<<<<

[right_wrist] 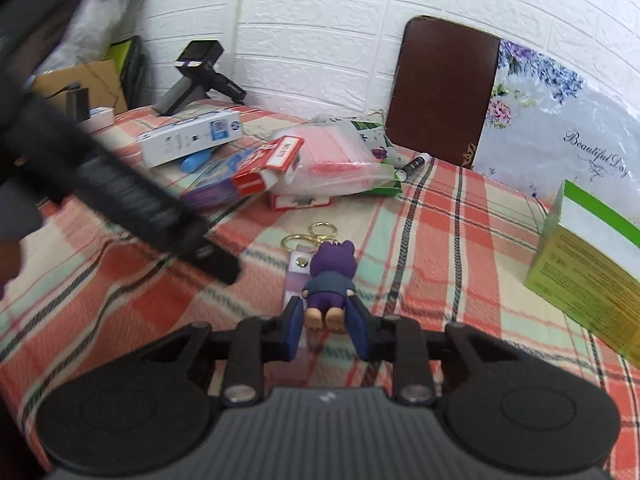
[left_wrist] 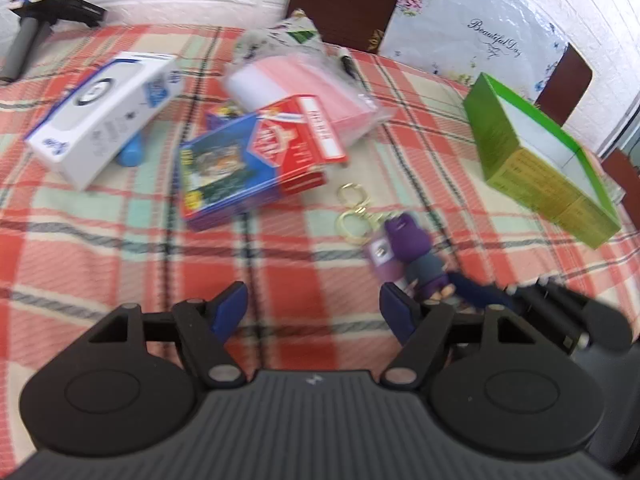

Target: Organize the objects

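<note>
Barely underway, I'd say: the green box (right_wrist: 592,264), off to the right of the right tongs (right_wrist: 328,332), looks empty, while the white carton (left_wrist: 100,116), the red-and-blue packs (left_wrist: 256,156) and the pink packet (left_wrist: 316,96) lie heaped well ahead of the left tongs (left_wrist: 314,312), which gape wide on nothing. The right tongs straddle the purple keychain figure's (right_wrist: 331,280) legs on the worktop (right_wrist: 440,240); whether they pinch yet, I cannot tell.
</note>
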A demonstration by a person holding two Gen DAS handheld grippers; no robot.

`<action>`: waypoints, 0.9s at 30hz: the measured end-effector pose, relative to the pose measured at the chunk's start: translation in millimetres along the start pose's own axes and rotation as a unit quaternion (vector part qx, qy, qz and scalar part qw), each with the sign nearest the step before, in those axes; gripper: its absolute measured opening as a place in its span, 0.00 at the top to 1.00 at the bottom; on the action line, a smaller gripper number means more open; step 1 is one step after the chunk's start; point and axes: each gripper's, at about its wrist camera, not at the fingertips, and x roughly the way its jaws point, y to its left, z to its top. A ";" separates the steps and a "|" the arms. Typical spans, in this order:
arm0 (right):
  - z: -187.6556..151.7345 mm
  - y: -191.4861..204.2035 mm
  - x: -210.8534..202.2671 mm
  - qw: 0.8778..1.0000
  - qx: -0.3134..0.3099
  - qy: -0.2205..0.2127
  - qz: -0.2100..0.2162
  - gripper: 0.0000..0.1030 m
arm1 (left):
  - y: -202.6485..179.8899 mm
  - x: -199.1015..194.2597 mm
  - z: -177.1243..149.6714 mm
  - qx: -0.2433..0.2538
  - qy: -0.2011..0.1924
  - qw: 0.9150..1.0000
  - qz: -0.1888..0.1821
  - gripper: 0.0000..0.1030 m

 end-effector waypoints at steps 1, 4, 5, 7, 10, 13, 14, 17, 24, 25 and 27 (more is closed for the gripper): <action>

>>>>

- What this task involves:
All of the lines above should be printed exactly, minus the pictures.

- Your response:
[right_wrist] 
[left_wrist] 

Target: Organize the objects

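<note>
Barely underway, I'd say: the green box (right_wrist: 592,264), off to the right of the right tongs (right_wrist: 328,332), looks empty, while the white carton (left_wrist: 100,116), the red-and-blue packs (left_wrist: 256,156) and the pink packet (left_wrist: 316,96) lie heaped well ahead of the left tongs (left_wrist: 314,312), which gape wide on nothing. The right tongs straddle the purple keychain figure's (right_wrist: 331,280) legs on the worktop (right_wrist: 440,240); whether they pinch yet, I cannot tell.
</note>
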A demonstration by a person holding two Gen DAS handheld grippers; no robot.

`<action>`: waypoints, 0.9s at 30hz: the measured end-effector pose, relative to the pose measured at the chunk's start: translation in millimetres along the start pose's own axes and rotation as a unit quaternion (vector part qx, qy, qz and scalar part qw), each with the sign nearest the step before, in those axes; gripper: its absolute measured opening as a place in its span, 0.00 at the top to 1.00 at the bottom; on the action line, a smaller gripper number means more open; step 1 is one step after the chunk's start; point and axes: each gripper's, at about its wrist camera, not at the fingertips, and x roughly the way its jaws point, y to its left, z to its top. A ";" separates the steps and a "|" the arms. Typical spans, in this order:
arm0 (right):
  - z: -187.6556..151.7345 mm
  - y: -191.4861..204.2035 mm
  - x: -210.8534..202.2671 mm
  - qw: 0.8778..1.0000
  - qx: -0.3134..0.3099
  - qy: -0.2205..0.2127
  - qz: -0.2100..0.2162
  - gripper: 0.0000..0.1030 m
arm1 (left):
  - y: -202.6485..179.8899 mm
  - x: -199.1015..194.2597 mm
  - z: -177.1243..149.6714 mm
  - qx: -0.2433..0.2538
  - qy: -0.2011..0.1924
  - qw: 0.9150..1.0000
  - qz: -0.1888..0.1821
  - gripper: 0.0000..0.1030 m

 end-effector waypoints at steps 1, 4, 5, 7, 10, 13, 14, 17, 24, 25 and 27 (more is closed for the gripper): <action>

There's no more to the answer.